Giunta pulled Brennan behind some cover and stayed with him until a medic arrived.
By the time Giunta and the rest of the unit trudged the nearly 3 miles back to their combat outpost — Giunta carrying Brennan's body armor on his back — the sergeant had been pronounced dead.
"Going back through and playing that day in my mind, sometimes you think, 'Maybe if I was faster, better, stronger, maybe things will change,'" Giunta said. "But I don't try to think that. ... We did what we had to do, and we did what had to be done."
He said he readjusted to post-Korengal life slowly, helped by his experience — it was his second deployment — and his wife, "who brought me back, helped me to fit back in my spot."
He said he is excited to speak on behalf of At Ease because he thinks nearly every soldier who returns home from Afghanistan needs similar help adjusting.
"When your normal is firefights every day, and when you forget you can't spit on the ground because you are inside a house ... it takes time to transition back."

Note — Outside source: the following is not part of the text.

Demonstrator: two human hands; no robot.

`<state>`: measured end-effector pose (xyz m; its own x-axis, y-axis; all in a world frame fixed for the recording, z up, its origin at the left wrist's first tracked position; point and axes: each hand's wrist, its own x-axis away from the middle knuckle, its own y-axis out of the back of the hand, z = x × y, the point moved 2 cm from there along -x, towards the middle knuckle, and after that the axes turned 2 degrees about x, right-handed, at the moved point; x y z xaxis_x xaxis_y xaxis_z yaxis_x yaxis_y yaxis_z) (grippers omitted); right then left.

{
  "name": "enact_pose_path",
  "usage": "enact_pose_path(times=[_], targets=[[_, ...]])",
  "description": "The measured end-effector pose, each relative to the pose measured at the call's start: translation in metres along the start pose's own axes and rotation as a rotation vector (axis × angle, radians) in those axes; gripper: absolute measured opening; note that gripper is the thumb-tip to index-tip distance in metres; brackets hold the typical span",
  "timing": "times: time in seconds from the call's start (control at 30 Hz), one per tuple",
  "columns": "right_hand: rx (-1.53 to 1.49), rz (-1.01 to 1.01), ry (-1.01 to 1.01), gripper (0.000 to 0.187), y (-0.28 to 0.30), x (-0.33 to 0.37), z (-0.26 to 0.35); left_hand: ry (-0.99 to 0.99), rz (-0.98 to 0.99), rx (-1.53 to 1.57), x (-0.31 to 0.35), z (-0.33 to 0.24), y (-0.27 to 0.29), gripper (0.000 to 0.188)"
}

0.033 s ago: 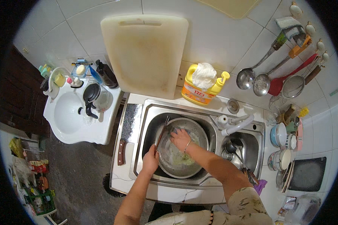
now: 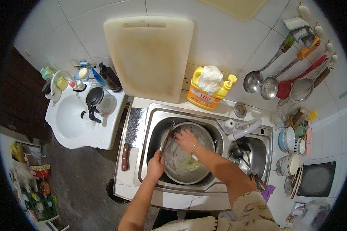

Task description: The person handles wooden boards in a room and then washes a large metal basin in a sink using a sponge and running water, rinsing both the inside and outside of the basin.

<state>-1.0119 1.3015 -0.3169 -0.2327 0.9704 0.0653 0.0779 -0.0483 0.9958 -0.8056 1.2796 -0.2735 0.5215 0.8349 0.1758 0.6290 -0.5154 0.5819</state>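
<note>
A wide round metal basin (image 2: pixel 204 144) sits in the larger sink bowl, wet inside, with greenish-yellow bits in it. My left hand (image 2: pixel 155 166) is closed round the lower end of a long, thin brown utensil (image 2: pixel 166 143) at the basin's left rim. Its upper end looks grey; its exact kind is unclear. My right hand (image 2: pixel 186 140), with a bracelet at the wrist, reaches over the basin. Its fingers are bent beside the utensil's upper part, over something dark that they mostly hide.
The smaller sink bowl at right holds ladles (image 2: pixel 238 151) under a white faucet (image 2: pixel 243 129). A knife (image 2: pixel 125 158) lies on the counter's left side. Behind the sink stand a cutting board (image 2: pixel 148 57) and a yellow jug (image 2: pixel 202 96). Stacked bowls (image 2: pixel 287 164) are at right.
My right hand has shifted slightly toward the utensil, its fingers drawn in more. My left hand keeps its hold at the rim. The whole view has moved a little.
</note>
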Motion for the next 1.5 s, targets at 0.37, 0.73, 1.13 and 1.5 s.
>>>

Giunta, who joined the Army after hearing a recruiting ad on the radio while working at a Subway sandwich shop, left the military early last year. He planned then to go to Colorado State University in Fort Collins, and still does, but hasn't yet taken a class.
In the meantime, he'll keep traveling the country, sometimes as many as 15 days a month, giving speeches and looking for a way to make another mark.
"It's weird to be thanked and admired for one event in my life that happened years and years ago," Giunta said. "I hope I can do something more."